Site icon İnternet Haberler Köşe Yazıları Yorumlar Siyaset Ekonomi Spor

‘Dolunay Katilleri’ üzerine | Hüzünlü bir final

‘Dolunay Katilleri’ üzerine | Hüzünlü bir final


M. NEDİM HAZAR | YORUM

Martin Scorsese’nin son filmi “Killers of the Flower Moon” (Dolunay Katilleri) 1920’lerin Oklahoma’sında geçiyor ve Osage Kızılderililerinin arazilerinde petrol bulunmasının ardından yaşanan cinayet serilerine odaklanıyor. Son iki yazıda ayrıntılarıyla aktardığımız gibi,  Kızılderili Osage Kabilesi üyeleri, rezervasyonlarındaki maden haklarını (Özellikle petrol) korumuş ve bu zenginliği beyaz fırsatçılar ele geçirmeye çalışmış.

David Grann’ın kaleme aldığı bir romandan çıkarak hikayeyi oluşturan Scorsese, kitabın ana taşıyıcı karakteri Mollie yerine bir erkek karakter seçiyor ve film, Ernest Burkhart’ın hikayesi gibi ilerliyor.

Leonardo DiCaprio tarafından canlandırılan Bukhart’ın, 1919’da I. Dünya Savaşı’ndan dönmesiyle başlıyor hikaye. Oysa kitap çok öncesinden başlıyor ve Ernest sadece dönüm noktalarından biri oluyor. Dolunay Katilleri filminde ise Ernest, amcası William “King” Hale (Robert De Niro) ve kardeşi Byron ile birlikte Hale’in rezervasyonundaki büyük çiftlikte yaşamaya başlıyor.
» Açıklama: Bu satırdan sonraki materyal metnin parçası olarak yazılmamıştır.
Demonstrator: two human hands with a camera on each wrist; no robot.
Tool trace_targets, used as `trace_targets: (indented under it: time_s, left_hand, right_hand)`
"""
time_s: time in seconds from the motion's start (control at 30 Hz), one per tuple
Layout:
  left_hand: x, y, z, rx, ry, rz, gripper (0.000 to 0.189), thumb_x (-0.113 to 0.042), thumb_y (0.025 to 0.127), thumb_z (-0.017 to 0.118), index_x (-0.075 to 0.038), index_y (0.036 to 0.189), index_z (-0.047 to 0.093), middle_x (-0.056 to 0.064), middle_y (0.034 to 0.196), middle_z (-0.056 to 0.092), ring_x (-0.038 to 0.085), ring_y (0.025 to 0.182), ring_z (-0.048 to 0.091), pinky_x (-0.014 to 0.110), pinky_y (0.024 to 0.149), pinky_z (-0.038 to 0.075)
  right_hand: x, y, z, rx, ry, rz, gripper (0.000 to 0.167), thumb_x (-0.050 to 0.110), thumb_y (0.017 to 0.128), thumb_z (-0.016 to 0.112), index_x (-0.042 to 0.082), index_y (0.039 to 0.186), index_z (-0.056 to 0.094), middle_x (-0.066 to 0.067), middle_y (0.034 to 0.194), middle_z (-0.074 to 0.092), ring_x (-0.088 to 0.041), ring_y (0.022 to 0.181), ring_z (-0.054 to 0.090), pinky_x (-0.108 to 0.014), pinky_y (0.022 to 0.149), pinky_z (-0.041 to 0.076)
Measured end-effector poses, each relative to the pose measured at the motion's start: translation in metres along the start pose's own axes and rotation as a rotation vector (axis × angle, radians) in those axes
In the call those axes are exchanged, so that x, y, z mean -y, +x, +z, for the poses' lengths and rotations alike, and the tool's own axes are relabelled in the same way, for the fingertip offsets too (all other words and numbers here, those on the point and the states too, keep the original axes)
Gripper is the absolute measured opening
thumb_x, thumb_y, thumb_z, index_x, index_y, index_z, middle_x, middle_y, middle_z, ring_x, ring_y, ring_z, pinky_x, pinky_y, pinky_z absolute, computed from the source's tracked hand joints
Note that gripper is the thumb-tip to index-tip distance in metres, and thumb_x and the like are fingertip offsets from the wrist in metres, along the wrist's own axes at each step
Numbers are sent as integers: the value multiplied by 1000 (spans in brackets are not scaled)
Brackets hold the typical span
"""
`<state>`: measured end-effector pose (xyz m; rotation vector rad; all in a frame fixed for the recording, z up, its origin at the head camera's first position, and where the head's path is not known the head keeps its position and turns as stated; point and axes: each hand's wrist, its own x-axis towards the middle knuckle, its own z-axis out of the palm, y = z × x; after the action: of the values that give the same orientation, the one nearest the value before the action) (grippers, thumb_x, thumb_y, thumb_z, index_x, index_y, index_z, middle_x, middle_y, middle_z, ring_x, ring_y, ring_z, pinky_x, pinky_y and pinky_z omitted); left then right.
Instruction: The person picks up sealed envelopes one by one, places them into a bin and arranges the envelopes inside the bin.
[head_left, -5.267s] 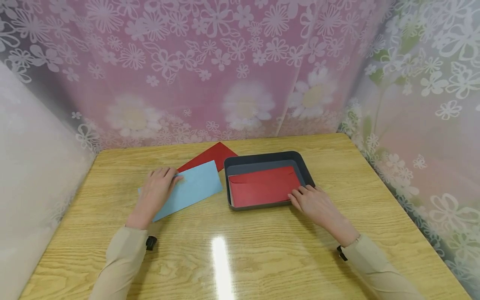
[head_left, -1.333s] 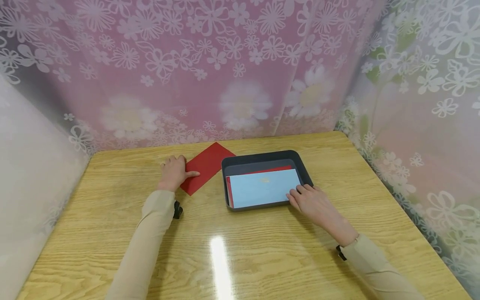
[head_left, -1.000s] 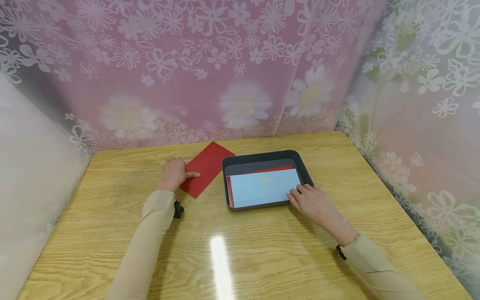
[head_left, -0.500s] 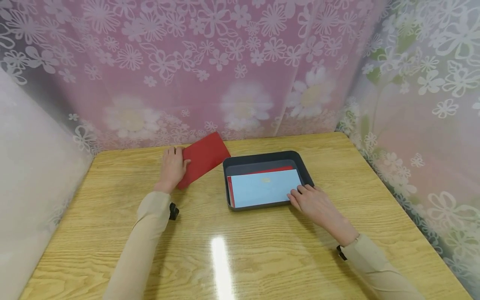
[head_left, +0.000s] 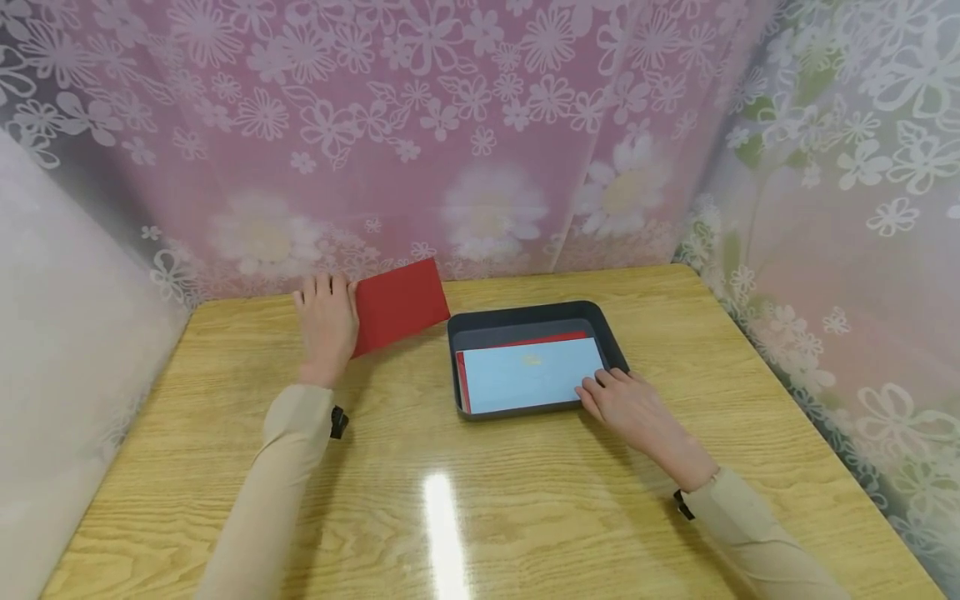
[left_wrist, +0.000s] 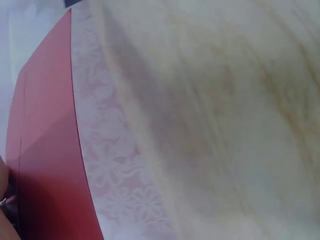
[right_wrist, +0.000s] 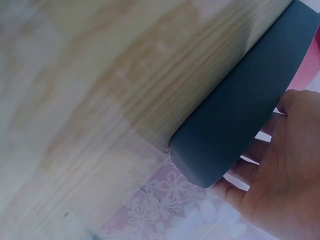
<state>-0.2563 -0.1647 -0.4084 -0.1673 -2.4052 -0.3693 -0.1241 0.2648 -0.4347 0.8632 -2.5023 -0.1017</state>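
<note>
My left hand [head_left: 327, 325] pinches a red envelope [head_left: 401, 302] by its left end, near the back edge of the table. The envelope is tilted up, its far corner overlapping the curtain in the head view; a long crease shows on the envelope [left_wrist: 52, 130] in the left wrist view. A dark grey tray [head_left: 525, 318] sits right of it. In the tray lies a light blue envelope [head_left: 532, 379] with a small gold mark, over a red envelope [head_left: 461, 375] that peeks out. My right hand [head_left: 630, 408] grips the tray's front right corner, fingers over the rim.
The wood-grain table [head_left: 375, 500] runs back to a pink floral curtain [head_left: 360, 167]. A paler floral curtain [head_left: 847, 208] hangs along the right side, and a whitish sheet [head_left: 67, 333] along the left.
The blue envelope has gone from the left of the table into the tray. My left hand has since picked up the red envelope, turning it and moving it up and left. The right hand stays.
</note>
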Motion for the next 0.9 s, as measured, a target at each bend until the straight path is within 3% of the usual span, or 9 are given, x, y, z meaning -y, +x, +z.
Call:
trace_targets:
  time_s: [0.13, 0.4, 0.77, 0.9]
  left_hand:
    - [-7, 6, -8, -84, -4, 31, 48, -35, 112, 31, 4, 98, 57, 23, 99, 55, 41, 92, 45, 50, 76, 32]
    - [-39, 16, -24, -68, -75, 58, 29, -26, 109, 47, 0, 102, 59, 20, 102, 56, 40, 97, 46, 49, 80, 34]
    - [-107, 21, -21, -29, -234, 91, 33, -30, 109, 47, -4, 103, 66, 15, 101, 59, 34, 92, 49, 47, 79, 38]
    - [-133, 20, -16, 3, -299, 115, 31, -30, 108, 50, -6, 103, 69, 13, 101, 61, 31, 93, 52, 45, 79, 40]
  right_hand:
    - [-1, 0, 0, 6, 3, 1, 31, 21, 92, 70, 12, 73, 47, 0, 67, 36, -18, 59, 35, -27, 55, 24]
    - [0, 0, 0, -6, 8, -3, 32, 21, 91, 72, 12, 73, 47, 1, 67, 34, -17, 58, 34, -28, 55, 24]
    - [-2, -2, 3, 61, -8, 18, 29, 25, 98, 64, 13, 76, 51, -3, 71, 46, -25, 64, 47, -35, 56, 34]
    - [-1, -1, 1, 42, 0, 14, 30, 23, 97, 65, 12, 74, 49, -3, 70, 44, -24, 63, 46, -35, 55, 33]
Hale, Osage halkına karşı dostane bir yardımsever gibi davranırken, Ernest’i, petrol haklarına sahip Osage üyesi Mollie Kyle (Lily Gladstone) ile evlenmeye teşvik ediyor. Ernest ve Mollie evleniyor ve üç çocukları oluyor. Ancak Hale, gizlice Mollie’nin zengin aile üyelerinin ölümlerini planlıyor. Sonra ölümler başlıyor. Başta Mollie’nin ailesi olmak üzere Osage Halkından insanlar birer ikişer öldürülüyorlar. Mollie’nin annesi Lizzie ve Osage konseyi, rezervasyondaki beyaz sakinleri suçlar ve Osage halkını savunmaya çağırıyor ama nafile.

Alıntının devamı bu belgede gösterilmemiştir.